Exercise: Counting only lines that contain the string "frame", how many are there in the data? Say the number alone.

*** Opening Exercise data ***

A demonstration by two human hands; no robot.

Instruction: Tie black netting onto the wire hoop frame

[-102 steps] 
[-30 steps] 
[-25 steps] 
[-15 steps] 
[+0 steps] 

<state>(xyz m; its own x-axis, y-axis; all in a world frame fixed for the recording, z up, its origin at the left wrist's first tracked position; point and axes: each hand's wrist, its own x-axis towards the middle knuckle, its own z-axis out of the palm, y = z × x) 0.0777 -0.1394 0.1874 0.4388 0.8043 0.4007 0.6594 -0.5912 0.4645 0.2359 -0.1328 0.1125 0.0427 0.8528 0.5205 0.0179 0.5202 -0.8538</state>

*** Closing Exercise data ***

Response box: 2